Aim of the task: Only the pictures are to be dropped; return all other data below exactly.

Collected data:
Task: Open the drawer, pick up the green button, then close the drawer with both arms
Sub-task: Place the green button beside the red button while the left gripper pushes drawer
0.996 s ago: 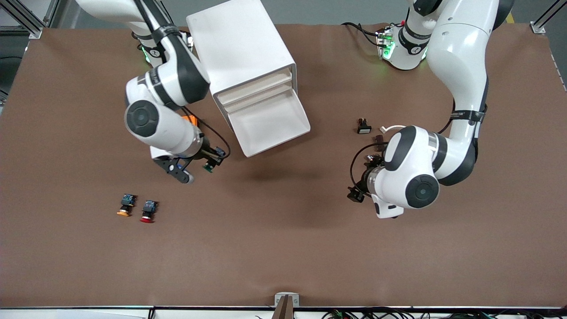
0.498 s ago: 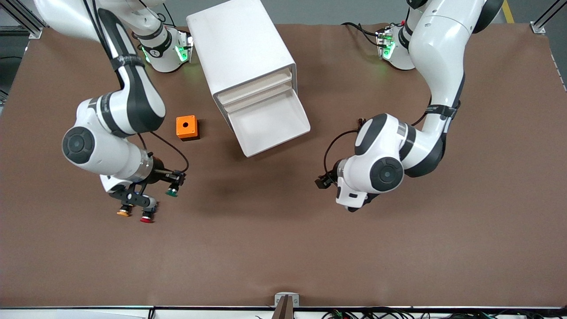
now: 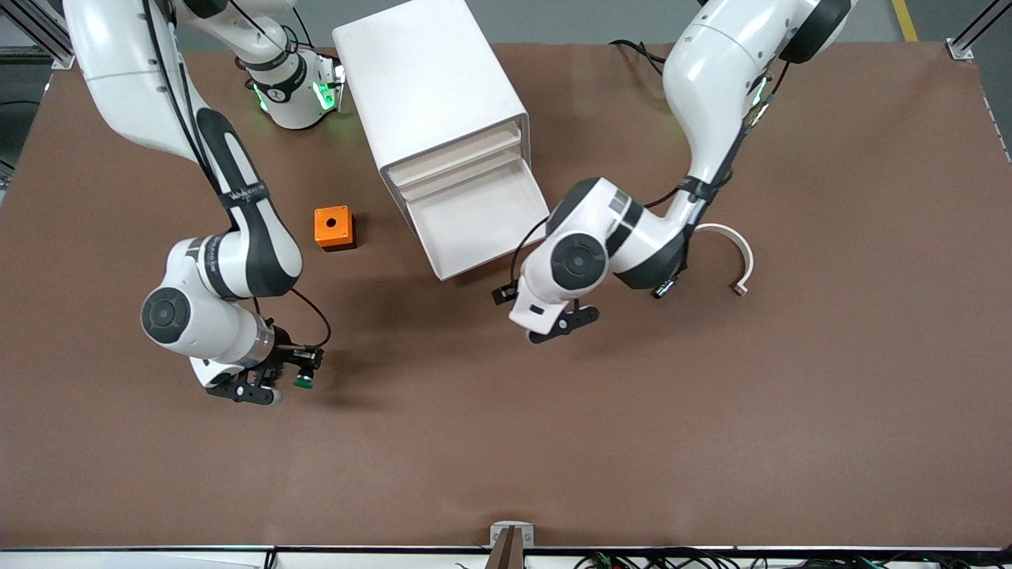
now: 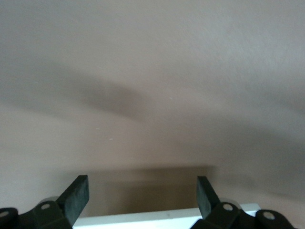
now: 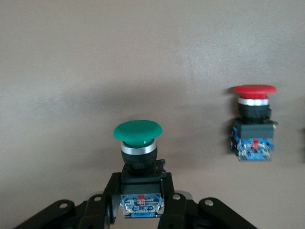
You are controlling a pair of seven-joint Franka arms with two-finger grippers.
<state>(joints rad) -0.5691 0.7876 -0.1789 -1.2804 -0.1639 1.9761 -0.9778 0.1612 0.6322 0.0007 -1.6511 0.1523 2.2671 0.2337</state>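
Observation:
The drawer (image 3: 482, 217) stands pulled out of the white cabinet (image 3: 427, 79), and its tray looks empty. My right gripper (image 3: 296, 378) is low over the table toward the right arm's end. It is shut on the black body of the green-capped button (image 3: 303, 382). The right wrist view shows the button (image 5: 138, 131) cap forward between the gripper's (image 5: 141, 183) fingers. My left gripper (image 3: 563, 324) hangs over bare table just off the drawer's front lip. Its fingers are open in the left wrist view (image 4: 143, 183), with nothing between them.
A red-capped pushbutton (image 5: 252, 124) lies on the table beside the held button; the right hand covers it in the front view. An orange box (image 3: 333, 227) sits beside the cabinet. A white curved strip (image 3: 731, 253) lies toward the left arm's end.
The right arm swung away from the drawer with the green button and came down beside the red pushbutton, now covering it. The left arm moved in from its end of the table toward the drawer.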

Answer box:
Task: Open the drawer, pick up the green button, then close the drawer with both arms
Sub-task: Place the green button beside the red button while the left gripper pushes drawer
0.996 s ago: 
0.498 s ago: 
now: 
now: 
now: 
You are controlling a pair of seven-joint Franka arms with two-finger grippers.
<state>(joints rad) -0.5691 0.7876 -0.1789 -1.2804 -0.1639 1.9761 -0.9778 0.1612 0.6322 0.0007 -1.6511 0.1523 2.2671 0.2337</state>
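Observation:
The drawer (image 3: 482, 217) stands pulled out of the white cabinet (image 3: 427, 79), and its tray looks empty. My right gripper (image 3: 296, 378) is low over the table toward the right arm's end. It is shut on the black body of the green-capped button (image 3: 303, 382). The right wrist view shows the button (image 5: 138, 131) cap forward between the gripper's (image 5: 141, 183) fingers. My left gripper (image 3: 563, 324) hangs over bare table just off the drawer's front lip. Its fingers are open in the left wrist view (image 4: 143, 183), with nothing between them.
A red-capped pushbutton (image 5: 252, 124) lies on the table beside the held button; the right hand covers it in the front view. An orange box (image 3: 333, 227) sits beside the cabinet. A white curved strip (image 3: 731, 253) lies toward the left arm's end.
The right arm swung away from the drawer with the green button and came down beside the red pushbutton, now covering it. The left arm moved in from its end of the table toward the drawer.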

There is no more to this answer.